## EXERCISE BRIEF
Provide a verbatim copy of the data below.

***** DATASET EXTRACT *****

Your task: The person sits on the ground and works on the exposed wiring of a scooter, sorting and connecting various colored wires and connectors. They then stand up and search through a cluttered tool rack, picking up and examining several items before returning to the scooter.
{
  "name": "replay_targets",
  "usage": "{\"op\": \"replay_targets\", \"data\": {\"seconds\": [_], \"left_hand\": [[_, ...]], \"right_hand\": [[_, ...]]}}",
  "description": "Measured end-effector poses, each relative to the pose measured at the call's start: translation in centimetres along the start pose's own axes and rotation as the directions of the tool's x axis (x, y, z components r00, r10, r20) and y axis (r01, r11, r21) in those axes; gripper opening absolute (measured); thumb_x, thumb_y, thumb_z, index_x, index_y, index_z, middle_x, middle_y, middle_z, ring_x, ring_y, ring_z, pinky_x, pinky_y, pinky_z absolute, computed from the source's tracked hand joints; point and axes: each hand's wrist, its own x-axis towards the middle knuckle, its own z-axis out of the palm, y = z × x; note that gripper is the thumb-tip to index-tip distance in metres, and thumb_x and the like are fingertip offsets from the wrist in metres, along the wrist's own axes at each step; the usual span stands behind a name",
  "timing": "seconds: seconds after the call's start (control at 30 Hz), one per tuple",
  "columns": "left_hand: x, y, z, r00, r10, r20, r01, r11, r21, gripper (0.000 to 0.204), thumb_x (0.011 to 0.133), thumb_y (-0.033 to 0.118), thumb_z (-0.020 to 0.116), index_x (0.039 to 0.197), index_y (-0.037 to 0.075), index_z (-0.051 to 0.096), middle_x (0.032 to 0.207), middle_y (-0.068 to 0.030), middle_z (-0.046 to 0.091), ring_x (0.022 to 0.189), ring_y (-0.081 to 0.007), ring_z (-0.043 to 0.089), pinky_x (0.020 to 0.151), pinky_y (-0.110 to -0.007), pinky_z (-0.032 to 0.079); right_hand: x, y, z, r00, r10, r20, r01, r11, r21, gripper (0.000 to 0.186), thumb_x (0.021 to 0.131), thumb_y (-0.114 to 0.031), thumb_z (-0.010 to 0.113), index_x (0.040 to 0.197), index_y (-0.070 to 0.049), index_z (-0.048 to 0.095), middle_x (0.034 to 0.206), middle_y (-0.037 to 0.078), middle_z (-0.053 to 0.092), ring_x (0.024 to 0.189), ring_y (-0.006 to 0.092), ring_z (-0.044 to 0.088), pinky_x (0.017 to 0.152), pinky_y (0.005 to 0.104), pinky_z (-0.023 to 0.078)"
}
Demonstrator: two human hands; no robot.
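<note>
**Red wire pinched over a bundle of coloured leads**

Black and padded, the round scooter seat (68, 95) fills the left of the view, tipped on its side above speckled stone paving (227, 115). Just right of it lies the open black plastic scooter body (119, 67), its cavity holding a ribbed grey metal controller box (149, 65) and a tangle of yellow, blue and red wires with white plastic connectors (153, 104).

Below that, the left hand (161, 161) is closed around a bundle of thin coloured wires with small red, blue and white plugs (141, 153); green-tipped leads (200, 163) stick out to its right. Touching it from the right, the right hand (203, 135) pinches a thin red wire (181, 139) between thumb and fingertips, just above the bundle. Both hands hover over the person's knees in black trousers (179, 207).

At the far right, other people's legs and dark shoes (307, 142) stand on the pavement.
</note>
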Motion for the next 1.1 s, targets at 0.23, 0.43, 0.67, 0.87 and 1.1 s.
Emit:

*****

## RESPONSE AREA
Your task: The person sits on the ground and works on the exposed wiring of a scooter, sorting and connecting various colored wires and connectors. They then stand up and search through a cluttered tool rack, picking up and examining several items before returning to the scooter.
{
  "name": "replay_targets",
  "usage": "{\"op\": \"replay_targets\", \"data\": {\"seconds\": [_], \"left_hand\": [[_, ...]], \"right_hand\": [[_, ...]]}}",
  "description": "Measured end-effector poses, each relative to the pose measured at the call's start: translation in centimetres along the start pose's own axes and rotation as the directions of the tool's x axis (x, y, z components r00, r10, r20) and y axis (r01, r11, r21) in those axes; gripper opening absolute (measured); thumb_x, thumb_y, thumb_z, index_x, index_y, index_z, middle_x, middle_y, middle_z, ring_x, ring_y, ring_z, pinky_x, pinky_y, pinky_z absolute, computed from the source's tracked hand joints; point and axes: each hand's wrist, its own x-axis towards the middle knuckle, its own z-axis out of the palm, y = z × x; note that gripper is the thumb-tip to index-tip distance in metres, and thumb_x and the like are fingertip offsets from the wrist in metres, along the wrist's own axes at each step; the usual span stands behind a name",
  "timing": "seconds: seconds after the call's start (control at 30 Hz), one per tuple",
  "columns": "left_hand: x, y, z, r00, r10, r20, r01, r11, r21, gripper (0.000 to 0.204), thumb_x (0.011 to 0.133), thumb_y (-0.033 to 0.118), thumb_z (-0.020 to 0.116), index_x (0.039 to 0.197), index_y (-0.037 to 0.075), index_z (-0.051 to 0.096), middle_x (0.032 to 0.207), middle_y (-0.068 to 0.030), middle_z (-0.046 to 0.091), ring_x (0.022 to 0.189), ring_y (-0.081 to 0.007), ring_z (-0.043 to 0.089), pinky_x (0.020 to 0.151), pinky_y (-0.110 to -0.007), pinky_z (-0.032 to 0.079); right_hand: x, y, z, r00, r10, r20, r01, r11, r21, gripper (0.000 to 0.186), thumb_x (0.021 to 0.131), thumb_y (-0.114 to 0.031), thumb_z (-0.010 to 0.113), index_x (0.040 to 0.197), index_y (-0.070 to 0.049), index_z (-0.048 to 0.095), middle_x (0.034 to 0.206), middle_y (-0.037 to 0.078), middle_z (-0.053 to 0.092), ring_x (0.024 to 0.189), ring_y (-0.006 to 0.092), ring_z (-0.044 to 0.088), pinky_x (0.017 to 0.152), pinky_y (0.005 to 0.104), pinky_z (-0.023 to 0.078)"
}
Demonstrator: two human hands; no robot.
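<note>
**Red wire pinched over a bundle of coloured leads**

Black and padded, the round scooter seat (68, 95) fills the left of the view, tipped on its side above speckled stone paving (227, 115). Just right of it lies the open black plastic scooter body (119, 67), its cavity holding a ribbed grey metal controller box (149, 65) and a tangle of yellow, blue and red wires with white plastic connectors (153, 104).

Below that, the left hand (161, 161) is closed around a bundle of thin coloured wires with small red, blue and white plugs (141, 153); green-tipped leads (200, 163) stick out to its right. Touching it from the right, the right hand (203, 135) pinches a thin red wire (181, 139) between thumb and fingertips, just above the bundle. Both hands hover over the person's knees in black trousers (179, 207).

At the far right, other people's legs and dark shoes (307, 142) stand on the pavement.
</note>
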Motion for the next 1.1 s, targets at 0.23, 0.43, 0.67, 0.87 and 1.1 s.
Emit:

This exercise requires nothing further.